§ What you are asked to do
Return only the lines from the one containing "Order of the" to the end of the material, with each one exactly as it appears.
Source material Start Marker
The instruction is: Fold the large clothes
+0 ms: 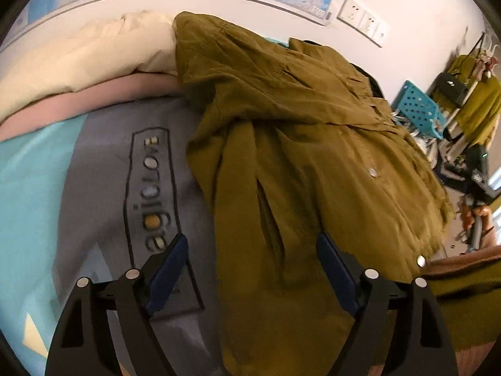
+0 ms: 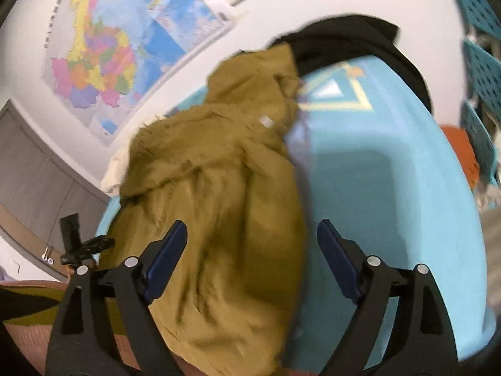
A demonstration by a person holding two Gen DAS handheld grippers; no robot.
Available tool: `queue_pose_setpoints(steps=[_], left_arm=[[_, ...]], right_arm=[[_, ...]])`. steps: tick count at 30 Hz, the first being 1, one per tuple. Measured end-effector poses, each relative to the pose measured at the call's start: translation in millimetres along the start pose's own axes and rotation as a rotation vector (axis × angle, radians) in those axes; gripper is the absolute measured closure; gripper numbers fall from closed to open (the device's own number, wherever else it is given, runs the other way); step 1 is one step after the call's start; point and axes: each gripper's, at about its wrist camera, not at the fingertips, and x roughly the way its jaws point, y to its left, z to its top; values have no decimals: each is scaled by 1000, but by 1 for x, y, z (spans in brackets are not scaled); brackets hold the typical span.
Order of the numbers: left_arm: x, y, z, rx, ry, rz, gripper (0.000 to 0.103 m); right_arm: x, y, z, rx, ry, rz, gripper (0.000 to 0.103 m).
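An olive-green button shirt (image 1: 297, 144) lies crumpled on a bed with a light blue and grey printed cover (image 1: 103, 181). My left gripper (image 1: 250, 250) is open just above the shirt's near end, holding nothing. In the right wrist view the same shirt (image 2: 219, 188) lies bunched on the blue cover (image 2: 391, 188). My right gripper (image 2: 252, 238) is open over the shirt's near edge and empty. That view is motion-blurred.
A cream pillow (image 1: 84, 59) and pink blanket (image 1: 94, 94) lie at the head of the bed by the wall with a map (image 2: 103, 53). Dark clothing (image 2: 360, 40) sits at the bed's far end. Teal crates (image 1: 419, 106) and a clothes rack (image 1: 469, 94) stand beyond.
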Motion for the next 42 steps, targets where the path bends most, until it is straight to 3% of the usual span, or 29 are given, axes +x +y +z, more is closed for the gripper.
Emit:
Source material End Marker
§ Finished exercise
Order of the numbers: left_arm: x, y, z, rx, ry, rz, gripper (0.000 to 0.103 m); right_arm: x, y, z, rx, ry, rz, gripper (0.000 to 0.103 m).
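An olive-green button shirt (image 1: 297, 144) lies crumpled on a bed with a light blue and grey printed cover (image 1: 103, 181). My left gripper (image 1: 250, 250) is open just above the shirt's near end, holding nothing. In the right wrist view the same shirt (image 2: 219, 188) lies bunched on the blue cover (image 2: 391, 188). My right gripper (image 2: 252, 238) is open over the shirt's near edge and empty. That view is motion-blurred.
A cream pillow (image 1: 84, 59) and pink blanket (image 1: 94, 94) lie at the head of the bed by the wall with a map (image 2: 103, 53). Dark clothing (image 2: 360, 40) sits at the bed's far end. Teal crates (image 1: 419, 106) and a clothes rack (image 1: 469, 94) stand beyond.
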Motion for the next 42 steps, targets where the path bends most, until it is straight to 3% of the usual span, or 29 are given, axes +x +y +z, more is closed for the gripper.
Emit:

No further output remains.